### YOUR INSTRUCTIONS
Which lines run from the start of the data below to the line containing "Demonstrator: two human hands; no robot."? Set them down exactly, with none added.

===== COLLECTED DATA =====

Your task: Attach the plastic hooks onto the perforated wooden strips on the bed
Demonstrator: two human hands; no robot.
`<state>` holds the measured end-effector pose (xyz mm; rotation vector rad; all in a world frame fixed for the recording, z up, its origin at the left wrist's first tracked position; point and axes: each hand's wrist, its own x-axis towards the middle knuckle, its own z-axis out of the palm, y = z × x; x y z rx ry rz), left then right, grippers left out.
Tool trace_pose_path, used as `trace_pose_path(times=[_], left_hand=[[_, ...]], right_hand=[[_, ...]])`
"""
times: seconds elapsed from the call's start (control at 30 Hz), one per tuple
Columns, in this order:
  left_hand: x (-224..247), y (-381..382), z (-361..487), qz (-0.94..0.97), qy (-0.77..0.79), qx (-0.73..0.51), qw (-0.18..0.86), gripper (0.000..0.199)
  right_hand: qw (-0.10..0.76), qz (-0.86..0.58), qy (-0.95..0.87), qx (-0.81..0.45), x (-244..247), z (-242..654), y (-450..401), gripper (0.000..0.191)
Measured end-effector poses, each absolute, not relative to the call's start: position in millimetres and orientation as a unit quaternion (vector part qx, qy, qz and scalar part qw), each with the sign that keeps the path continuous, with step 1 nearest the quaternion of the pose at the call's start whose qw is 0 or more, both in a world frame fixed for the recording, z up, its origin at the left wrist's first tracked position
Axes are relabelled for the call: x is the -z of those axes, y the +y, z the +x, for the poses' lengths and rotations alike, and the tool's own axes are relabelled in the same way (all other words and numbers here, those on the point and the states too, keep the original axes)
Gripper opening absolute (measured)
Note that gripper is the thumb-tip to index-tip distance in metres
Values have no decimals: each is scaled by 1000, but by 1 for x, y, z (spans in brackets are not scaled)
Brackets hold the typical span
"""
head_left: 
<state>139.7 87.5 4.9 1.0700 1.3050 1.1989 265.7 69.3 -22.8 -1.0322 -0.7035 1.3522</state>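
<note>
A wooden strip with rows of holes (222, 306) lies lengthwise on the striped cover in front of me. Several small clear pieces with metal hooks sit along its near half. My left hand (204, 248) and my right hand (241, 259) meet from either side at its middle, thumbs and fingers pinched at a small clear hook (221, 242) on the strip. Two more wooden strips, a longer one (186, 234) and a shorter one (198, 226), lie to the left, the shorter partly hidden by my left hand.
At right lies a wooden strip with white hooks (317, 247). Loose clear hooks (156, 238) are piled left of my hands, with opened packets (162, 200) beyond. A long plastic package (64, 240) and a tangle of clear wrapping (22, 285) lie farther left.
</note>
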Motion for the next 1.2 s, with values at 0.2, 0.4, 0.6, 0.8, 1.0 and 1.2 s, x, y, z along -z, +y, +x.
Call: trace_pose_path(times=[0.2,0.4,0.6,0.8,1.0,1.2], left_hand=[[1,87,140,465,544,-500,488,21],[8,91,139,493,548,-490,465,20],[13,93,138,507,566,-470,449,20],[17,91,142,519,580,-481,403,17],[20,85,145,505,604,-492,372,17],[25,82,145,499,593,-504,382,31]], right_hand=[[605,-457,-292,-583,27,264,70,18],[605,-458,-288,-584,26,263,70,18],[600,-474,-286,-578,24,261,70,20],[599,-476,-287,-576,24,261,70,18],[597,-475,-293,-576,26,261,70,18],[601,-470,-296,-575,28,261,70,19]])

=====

### EXERCISE RESULT
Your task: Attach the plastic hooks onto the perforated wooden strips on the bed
Demonstrator: two human hands; no robot.

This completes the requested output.